The algorithmic Fried Potato Problem in two dimensions
Francisco Criado, Francisco Santos
TL;DR
This work addresses Conway's Fried Potato Problem in two dimensions, seeking a division of a convex polygon into $n$ parts via $n-1$ cuts that minimizes the largest inradius. Building on Bezdek–Bezdek's result that the optimum is realized by $n-1$ parallel cuts, the authors reduce the problem to finding a distance parameter $\rho$ and a direction $v$ such that $\operatorname{width}(P^{\rho})=2n\rho$, and develop a quasi-linear algorithm to compute these in $O(m \log^4 m)$ time for polygons with $m$ edges.
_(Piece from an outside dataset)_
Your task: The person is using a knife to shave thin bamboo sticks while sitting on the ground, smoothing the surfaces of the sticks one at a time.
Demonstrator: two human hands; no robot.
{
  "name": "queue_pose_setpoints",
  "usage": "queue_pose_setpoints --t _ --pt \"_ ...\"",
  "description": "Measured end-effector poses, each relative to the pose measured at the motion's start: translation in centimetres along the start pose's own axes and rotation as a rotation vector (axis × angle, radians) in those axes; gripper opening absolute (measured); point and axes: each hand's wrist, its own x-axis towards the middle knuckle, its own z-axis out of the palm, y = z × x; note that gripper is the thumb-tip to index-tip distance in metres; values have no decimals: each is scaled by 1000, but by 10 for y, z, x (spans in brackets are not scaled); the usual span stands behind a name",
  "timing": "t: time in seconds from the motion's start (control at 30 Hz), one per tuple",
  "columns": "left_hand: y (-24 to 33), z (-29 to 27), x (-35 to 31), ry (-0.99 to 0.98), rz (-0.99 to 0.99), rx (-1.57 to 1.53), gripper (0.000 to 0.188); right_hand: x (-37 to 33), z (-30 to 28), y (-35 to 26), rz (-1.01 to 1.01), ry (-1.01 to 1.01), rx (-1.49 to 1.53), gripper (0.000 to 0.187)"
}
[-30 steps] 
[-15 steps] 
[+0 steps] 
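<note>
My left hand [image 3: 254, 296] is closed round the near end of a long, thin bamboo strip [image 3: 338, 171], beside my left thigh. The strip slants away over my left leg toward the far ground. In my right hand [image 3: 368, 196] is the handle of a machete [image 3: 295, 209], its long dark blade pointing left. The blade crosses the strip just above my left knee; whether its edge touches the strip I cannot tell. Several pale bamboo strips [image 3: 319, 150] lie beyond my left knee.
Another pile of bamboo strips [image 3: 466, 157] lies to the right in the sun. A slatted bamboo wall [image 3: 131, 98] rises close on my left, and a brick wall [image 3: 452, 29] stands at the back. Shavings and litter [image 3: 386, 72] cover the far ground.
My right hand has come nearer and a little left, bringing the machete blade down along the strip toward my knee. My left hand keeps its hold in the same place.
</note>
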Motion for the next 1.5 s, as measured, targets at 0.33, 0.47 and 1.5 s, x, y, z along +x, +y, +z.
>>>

A key innovation is the 3D dome $\widetilde{P}$ construction and its efficient preprocessing via a Dobkin–Kirkpatrick hierarchy, enabling fast linear-programming queries on the dome and its slices. This yields a substantial improvement over prior quadratic-time approaches and provides a practical framework for efficiently solving the Baker's Potato problem in the plane.
Abstract
Conway's Fried Potato Problem seeks to determine the best way to cut a convex body in $n$ parts by $n-1$ hyperplane cuts (with the restriction that the $i$-th cut only divides in two one of the parts obtained so far), in a way as to minimize the maxuimum of the inradii of the parts. It was shown by Bezdek and Bezdek that the solution is always attained by $n-1$ parallel cuts. But the algorithmic problem of finding the best direction for these parallel cuts remains. In this note we show that for a convex $m$-gon $P$, this direction (and hence the cuts themselves) can be found in time $O(m \log^4 m)$, which improves on a quadratic algorithm proposed by Cañete-Fernández-Márquez (DMD 2022). Our algorithm first preprocesses what we call the dome (closely related to the medial axis) of $P$ using a variant of the Dobkin-Kirkpatrick hierarchy, so that linear programs in the dome and in slices of it can be solved in polylogarithmic time.